The leaders promised to step up talks over a chain of islands claimed by both sides in the East China Sea, and to revive frozen discussions on defence, economics and culture. Significantly, they agreed to continue talking. President Hu and Wen Jiabao, the Prime Minister, accepted invitations from Mr Abe to visit Tokyo. Mr Hu’s visit will be only the second by a Chinese president and the first since 1998.
The summit came less than a fortnight after Mr Abe’s election and marks a significant success in one of the biggest challenges facing him — how to overcome the resentment and distrust engendered among Japan’s East Asian neighbours by his predecessor, Junichiro Koizumi.
China and South Korea were infuriated by Mr Koizumi’s insistence on making annual visits to the nationalist Yasukuni Shrine in Tokyo, where Japanese war dead are worshipped as Shinto gods, among them 14 convicted Class A war criminals. Rage over the shrine visits resulted in anti-Japanese riots in several Chinese cities last year and the suspension of high-level contacts.
If anything Mr Abe is a more committed nationalist and right-winger than his predecessor, and he too has been a habitual worshipper at Yasukuni. His own grandfather, Nobusuke Kishi, was for a while imprisoned as a Class A war criminal before being exonerated and going on to be Prime Minister — last week Mr Abe said that the conviction of the other wartime leaders had no legal validity in postwar Japan.

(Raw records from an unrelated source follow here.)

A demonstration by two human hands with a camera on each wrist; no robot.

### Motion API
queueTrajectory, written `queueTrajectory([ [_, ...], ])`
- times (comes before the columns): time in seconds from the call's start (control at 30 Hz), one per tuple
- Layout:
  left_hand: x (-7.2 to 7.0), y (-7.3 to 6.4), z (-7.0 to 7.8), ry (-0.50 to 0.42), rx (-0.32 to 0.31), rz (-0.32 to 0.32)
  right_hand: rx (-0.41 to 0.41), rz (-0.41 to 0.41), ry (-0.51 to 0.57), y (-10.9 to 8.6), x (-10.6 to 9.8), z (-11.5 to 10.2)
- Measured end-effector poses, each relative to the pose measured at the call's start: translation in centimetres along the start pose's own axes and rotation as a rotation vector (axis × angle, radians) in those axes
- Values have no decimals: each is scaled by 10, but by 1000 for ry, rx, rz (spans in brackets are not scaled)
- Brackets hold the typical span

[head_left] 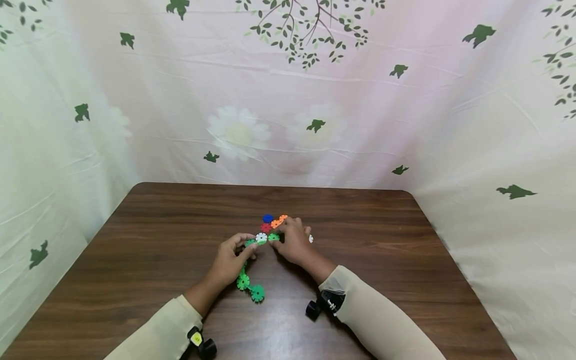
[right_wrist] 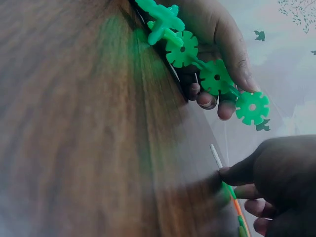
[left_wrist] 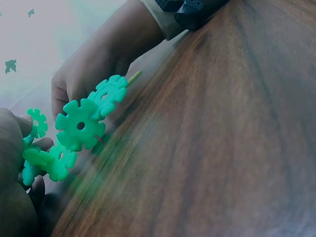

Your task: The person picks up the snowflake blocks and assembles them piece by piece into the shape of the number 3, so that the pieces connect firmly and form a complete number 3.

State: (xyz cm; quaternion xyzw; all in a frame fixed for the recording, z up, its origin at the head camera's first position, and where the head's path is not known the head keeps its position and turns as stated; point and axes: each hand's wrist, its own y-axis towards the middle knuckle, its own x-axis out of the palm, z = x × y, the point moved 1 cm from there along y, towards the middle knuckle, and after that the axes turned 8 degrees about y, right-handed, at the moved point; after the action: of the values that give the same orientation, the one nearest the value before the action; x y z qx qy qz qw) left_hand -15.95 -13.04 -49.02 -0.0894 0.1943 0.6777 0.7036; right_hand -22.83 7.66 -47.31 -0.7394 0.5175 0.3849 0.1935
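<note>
Bent downward from my left hand is a chain of green interlocking discs with notched rims, its upper end pinched between thumb and fingers. The chain's lower end hangs toward the front of the table. My right hand pinches a second row of notched discs at a green disc. A white disc sits at that row's left end, close to my left fingertips. Edge-on in the right wrist view, this row shows a white edge and an orange edge.
Behind my hands lie a red disc, a blue disc and orange discs. Another white disc shows just right of my right hand. A printed curtain surrounds the brown wooden table.
</note>
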Motion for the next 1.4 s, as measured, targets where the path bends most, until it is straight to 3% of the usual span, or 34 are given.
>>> queueTrajectory([
  [0.5,-1,-1,3,11,3,7,-83,46,130,-24,0,1],
  [0.73,-1,-1,3,7,3,9,-113,139,275,-29,1,0],
  [0.9,-1,0,5,-1,-11,13,-159,172,446,-30,0,-2],
  [1.13,-3,1,3,-3,-28,4,-132,152,594,-30,0,-5],
  [1.4,-6,3,2,-11,-8,3,-96,122,657,-28,1,-6],
])
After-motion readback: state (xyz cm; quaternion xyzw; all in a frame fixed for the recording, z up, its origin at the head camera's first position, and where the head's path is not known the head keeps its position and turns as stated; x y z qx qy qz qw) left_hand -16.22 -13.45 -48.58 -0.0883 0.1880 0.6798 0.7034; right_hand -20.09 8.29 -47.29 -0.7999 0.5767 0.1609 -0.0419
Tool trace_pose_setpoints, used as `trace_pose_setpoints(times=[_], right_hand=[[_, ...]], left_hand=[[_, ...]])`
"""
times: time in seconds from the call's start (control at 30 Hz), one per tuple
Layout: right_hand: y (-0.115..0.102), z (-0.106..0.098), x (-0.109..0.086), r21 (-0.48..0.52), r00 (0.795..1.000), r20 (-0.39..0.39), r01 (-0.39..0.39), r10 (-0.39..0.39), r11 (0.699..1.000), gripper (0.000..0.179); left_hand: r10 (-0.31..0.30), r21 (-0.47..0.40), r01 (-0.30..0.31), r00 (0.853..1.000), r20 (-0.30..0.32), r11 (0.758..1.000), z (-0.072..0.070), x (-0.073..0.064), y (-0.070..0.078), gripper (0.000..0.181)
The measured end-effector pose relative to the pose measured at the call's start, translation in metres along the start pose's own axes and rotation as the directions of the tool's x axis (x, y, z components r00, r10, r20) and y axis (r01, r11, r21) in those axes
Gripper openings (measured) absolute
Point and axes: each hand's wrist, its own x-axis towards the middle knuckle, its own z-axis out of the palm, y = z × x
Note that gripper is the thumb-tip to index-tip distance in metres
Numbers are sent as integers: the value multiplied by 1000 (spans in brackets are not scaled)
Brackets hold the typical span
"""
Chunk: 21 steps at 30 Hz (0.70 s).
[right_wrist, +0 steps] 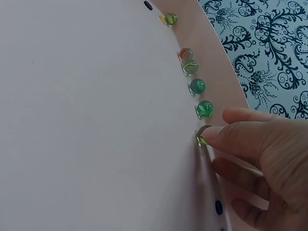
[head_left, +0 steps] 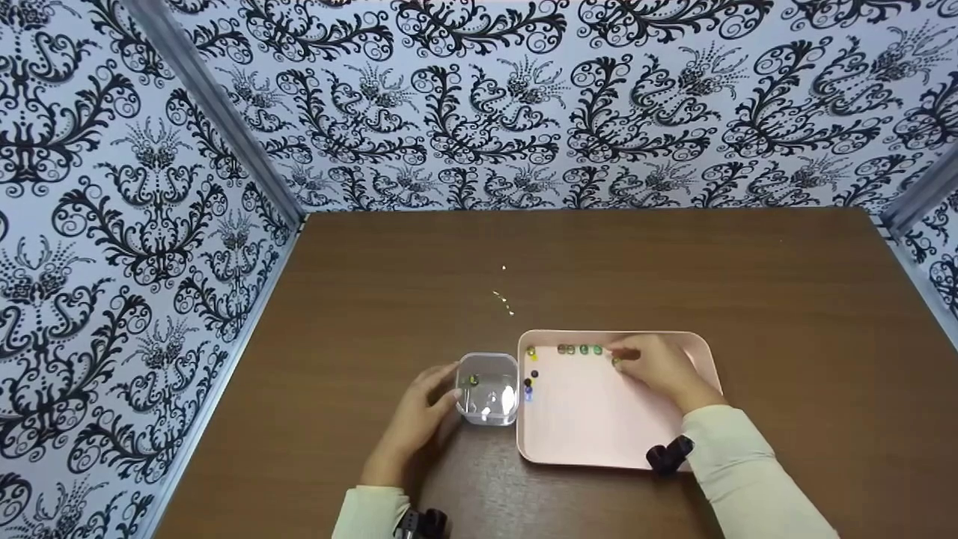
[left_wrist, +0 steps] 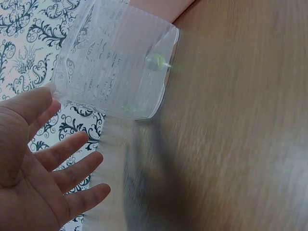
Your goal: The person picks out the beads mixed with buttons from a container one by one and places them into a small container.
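In the head view my left hand is at the left side of a clear plastic container, its thumb and a finger touching the wall. The left wrist view shows the other fingers spread and straight. A greenish marble lies inside the container. My right hand is over the pink tray, near its far edge. Its fingertips pinch a yellow-green marble low over the tray floor. Beside it, green marbles and a reddish one line the tray's far wall.
At the tray's left end sit a yellow-green marble and several small dark and blue pieces. A dark blue piece lies below the right hand in its wrist view. Patterned walls border the brown table.
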Motion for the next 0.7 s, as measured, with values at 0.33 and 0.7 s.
trace_pose_setpoints(times=[0.33, 0.7], right_hand=[[0, -1, 1, -5, 1000, -2, -28, 28, 1000, 23], [-2, -3, 1, 103, 995, 29, -99, 96, 990, 24]], left_hand=[[-2, -14, 2, 1000, 1, 1000, 0, 0, -1, 42], [-4, -3, 4, 1000, -7, 1000, 0, 0, -1, 42]])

But, after refusing to do so a month ago, he has now embraced a 1995 apology that expresses heartfelt regret for Japanese rapaciousness during the Second World War.
“The course Japan has taken over the 60 years since the end of World War II is based on a deep apology for the great suffering and pain caused in the past by Japan on the peoples of Asian nations and the scars that have remained,” he said late last night, echoing the words of the statement made on the 50th anniversary of Japan’s surrender by Tomiichi Murayama, then the prime minister. “This is a feeling that I also feel, and a feeling I will always have in the future.”
His Chinese hosts appeared relieved at having the opportunity to remove the impasse in Sino-Japanese relations, which was causing anxiety to Japanese investors, fearful of consumer boycotts and unrest in their Chinese factories. For its part, the Chinese Government, nervous about mass displays of popular sentiment, appeared to be rattled by the anti-Japanese riots in Shanghai in April last year.
By making Beijing his first overseas trip as Prime Minister, Mr Abe was paying the Chinese a compliment that is usually enjoyed by the US President. President Hu told his guest: “That your first overseas trip was made to China shows that you place great value on improving and developing China-Japan relations.”
The two countries had a still more urgent matter on which they could agree — the need to prevent North Korea from carrying out its threat to test a nuclear warhead.
China, which nurtured North Korea throughout the Cold War and fears a sudden collapse of the isolated state and an outflow of refugees, has been reluctant to impose the sanctions that Mr Abe favours. But both sides agreed yesterday that nuclear weapons in the hands of Kim Jong Il, the unpredictable leader of North Korea, were a bad idea.